◆ Assigned task ◆
From the first line to the last, please write out the data exactly.

(Data block begins)

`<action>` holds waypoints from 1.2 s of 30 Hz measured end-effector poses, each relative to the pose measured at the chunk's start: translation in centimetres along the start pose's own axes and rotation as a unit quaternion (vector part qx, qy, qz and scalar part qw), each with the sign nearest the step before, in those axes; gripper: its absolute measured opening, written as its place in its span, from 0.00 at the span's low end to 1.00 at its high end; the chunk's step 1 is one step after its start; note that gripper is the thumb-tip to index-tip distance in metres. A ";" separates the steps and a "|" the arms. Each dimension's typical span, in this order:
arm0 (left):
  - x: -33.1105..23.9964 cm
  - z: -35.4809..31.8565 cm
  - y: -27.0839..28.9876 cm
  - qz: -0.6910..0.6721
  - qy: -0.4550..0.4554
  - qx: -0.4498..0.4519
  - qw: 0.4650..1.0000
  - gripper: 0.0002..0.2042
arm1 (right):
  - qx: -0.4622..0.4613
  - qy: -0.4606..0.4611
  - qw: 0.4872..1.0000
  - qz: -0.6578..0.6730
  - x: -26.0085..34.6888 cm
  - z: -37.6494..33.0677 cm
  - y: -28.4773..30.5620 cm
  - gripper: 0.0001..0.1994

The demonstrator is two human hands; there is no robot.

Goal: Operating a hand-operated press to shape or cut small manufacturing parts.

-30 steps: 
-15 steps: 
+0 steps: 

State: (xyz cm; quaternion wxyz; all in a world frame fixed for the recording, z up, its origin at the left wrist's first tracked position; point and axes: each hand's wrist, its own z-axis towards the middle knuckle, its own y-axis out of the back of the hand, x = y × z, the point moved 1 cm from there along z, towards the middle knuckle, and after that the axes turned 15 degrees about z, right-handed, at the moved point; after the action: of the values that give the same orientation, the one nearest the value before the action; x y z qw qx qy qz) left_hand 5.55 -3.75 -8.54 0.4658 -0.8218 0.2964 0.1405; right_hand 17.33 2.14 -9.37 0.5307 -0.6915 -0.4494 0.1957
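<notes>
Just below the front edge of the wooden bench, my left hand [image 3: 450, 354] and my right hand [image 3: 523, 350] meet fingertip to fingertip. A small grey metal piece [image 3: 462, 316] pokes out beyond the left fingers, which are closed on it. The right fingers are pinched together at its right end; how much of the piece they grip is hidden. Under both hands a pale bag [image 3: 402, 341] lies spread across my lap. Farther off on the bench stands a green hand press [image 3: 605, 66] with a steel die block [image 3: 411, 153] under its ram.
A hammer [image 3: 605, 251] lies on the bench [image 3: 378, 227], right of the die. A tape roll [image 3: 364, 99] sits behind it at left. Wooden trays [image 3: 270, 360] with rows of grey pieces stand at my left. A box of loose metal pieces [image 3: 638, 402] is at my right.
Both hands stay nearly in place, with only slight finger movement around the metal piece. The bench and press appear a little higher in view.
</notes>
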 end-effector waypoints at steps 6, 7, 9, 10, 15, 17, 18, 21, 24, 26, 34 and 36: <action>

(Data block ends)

◆ Output of the task ◆
`<action>` holds waypoints from 1.2 s of 30 Hz measured end-effector poses, each relative to the pose measured at the chunk's start: translation in centimetres along the start pose's own axes and rotation as a unit quaternion (vector part qx, qy, qz and scalar part qw), each with the sign nearest the step before, in those axes; gripper: its absolute measured opening, written as its place in its span, from 0.00 at the span's low end to 1.00 at its high end; the chunk's step 1 is one step after its start; note that gripper is the thumb-tip to index-tip distance in metres. A ";" separates the steps and a "|" the arms. Each dimension's typical span, in this order:
arm0 (left):
  - x: -33.1105..23.9964 cm
  - z: -35.4809..31.8565 cm
  - y: -27.0839..28.9876 cm
  - qz: -0.6910..0.6721
  - qy: -0.4550..0.4554
  - qx: -0.4498..0.4519
  - qw: 0.4650..1.0000
  - gripper: 0.0002..0.2042
arm1 (right):
  - qx: -0.4622..0.4613
  - qy: -0.4606..0.4611
  - qw: 0.4872..1.0000
  - qz: -0.6578..0.6730
  - x: -26.0085..34.6888 cm
  - z: -37.6494..33.0677 cm
  - y: -28.4773..30.5620 cm
  - gripper: 0.0001..0.1994

The demonstrator is two human hands; there is no robot.

Goal: Operating a hand-operated press to shape or cut small manufacturing parts.

-30 steps: 
-15 steps: 
+0 steps: 

State: (xyz cm; quaternion wxyz; all in a world frame fixed for the recording, z up, its origin at the left wrist's first tracked position; point and axes: each hand's wrist, its own z-axis towards the middle knuckle, its own y-axis out of the back of the hand, x = y × z, the point moved 1 cm from there along z, towards the middle knuckle, and after that the axes turned 15 degrees about z, right-handed, at the moved point; after the action: of the values that give the same orientation, the one nearest the value before the action; x y z qw qx qy qz) left_hand 5.55 -3.75 -8.54 0.4658 -0.8218 0.2964 0.1405; right_hand 17.33 2.14 -9.37 0.5307 -0.6915 -0.4494 0.1957
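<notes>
Just below the front edge of the wooden bench, my left hand [image 3: 450, 354] and my right hand [image 3: 523, 350] meet fingertip to fingertip. A small grey metal piece [image 3: 462, 316] pokes out beyond the left fingers, which are closed on it. The right fingers are pinched together at its right end; how much of the piece they grip is hidden. Under both hands a pale bag [image 3: 402, 341] lies spread across my lap. Farther off on the bench stands a green hand press [image 3: 605, 66] with a steel die block [image 3: 411, 153] under its ram.
A hammer [image 3: 605, 251] lies on the bench [image 3: 378, 227], right of the die. A tape roll [image 3: 364, 99] sits behind it at left. Wooden trays [image 3: 270, 360] with rows of grey pieces stand at my left. A box of loose metal pieces [image 3: 638, 402] is at my right.
Both hands stay nearly in place, with only slight finger movement around the metal piece. The bench and press appear a little higher in view.
</notes>
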 end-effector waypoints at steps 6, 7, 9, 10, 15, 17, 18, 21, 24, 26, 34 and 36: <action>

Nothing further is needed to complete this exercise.